Subsequent to entry of the divorce decree, appellant instituted show cause proceedings complaining inter alia that certain specifically described items, including the watercolor painting, were missing from the Magee Road house. The parties resolved their differences as to all of the property except the painting, and appellee filed the Rule 60(c) motion. The motion alleged that the divorce decree did not reflect the agreement of the parties as stipulated in open court, that the painting was never between the parties, that appellant never requested the painting nor did appellee intend for her to have same, and that the court had no jurisdiction to award the painting to appellant since it was appellee's separate property, having been a gift from his mother during the parties' marriage.

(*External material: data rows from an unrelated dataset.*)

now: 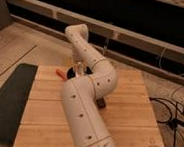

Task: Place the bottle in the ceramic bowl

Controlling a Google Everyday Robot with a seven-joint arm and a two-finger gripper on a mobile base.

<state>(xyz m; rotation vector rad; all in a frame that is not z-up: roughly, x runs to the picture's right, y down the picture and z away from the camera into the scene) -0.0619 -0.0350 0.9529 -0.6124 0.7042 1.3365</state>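
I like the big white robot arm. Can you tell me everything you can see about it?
The arm is thick, white and smooth, like plastic tubes dotted with small dark holes. It rises from the bottom edge, bends at a round elbow, then curves back over the wooden table. Its gripper hangs at the table's far edge, beside something small and orange. The arm hides whatever sits beneath it.
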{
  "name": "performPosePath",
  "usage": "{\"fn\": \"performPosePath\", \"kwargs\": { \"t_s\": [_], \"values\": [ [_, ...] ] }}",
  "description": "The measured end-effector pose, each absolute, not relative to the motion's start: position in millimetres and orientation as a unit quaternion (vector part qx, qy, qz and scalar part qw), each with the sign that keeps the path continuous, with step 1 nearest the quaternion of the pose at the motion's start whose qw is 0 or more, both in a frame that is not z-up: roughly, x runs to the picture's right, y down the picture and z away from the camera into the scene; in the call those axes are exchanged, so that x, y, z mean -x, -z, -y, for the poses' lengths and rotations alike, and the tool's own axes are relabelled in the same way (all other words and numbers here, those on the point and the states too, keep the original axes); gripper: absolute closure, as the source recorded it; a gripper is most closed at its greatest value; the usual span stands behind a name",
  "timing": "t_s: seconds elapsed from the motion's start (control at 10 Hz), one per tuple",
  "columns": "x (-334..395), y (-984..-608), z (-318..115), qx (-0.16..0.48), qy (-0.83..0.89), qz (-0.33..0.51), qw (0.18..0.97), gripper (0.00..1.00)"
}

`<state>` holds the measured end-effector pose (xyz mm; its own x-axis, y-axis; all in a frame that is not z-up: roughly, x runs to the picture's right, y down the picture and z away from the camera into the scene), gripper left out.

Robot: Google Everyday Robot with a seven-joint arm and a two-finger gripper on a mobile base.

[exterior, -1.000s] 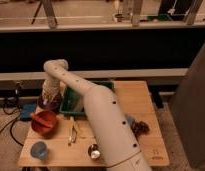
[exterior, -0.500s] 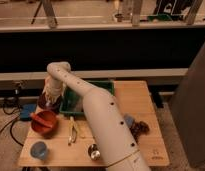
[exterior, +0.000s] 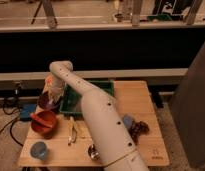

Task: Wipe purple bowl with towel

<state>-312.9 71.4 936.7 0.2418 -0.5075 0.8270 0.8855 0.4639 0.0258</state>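
The gripper [exterior: 52,91] is held just left of the green tray [exterior: 71,105], low over the purple bowl [exterior: 45,103], perhaps touching it; its grasp cannot be told. An orange bowl [exterior: 44,122] is set left-front of the tray.

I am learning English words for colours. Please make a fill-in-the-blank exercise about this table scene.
1. The gripper hangs above the ___ bowl.
2. The tray beside that bowl is ___.
3. The cup near the table's front edge is light ___.
Missing words: purple, green, blue.
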Motion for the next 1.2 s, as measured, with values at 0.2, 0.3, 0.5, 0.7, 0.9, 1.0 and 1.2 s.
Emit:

Attached to the motion was an affidavit of appellee's mother which stated that she had given her son a Farny watercolor as his sole and separate property in 1969 and that she gave it to her son at that time because she was moving out of her residence and had no place to put the painting, and, further, it has always been her intention that the painting go to her son upon her death.

A hearing was duly held and the only testimony presented by appellee was directed to the issue of whether the painting, prior to divorce, was a gift to him alone and therefore his separate property. The court found that it was the intention of appellee's mother to give the painting to her son, that it was a gift to him from his mother and therefore should remain his property.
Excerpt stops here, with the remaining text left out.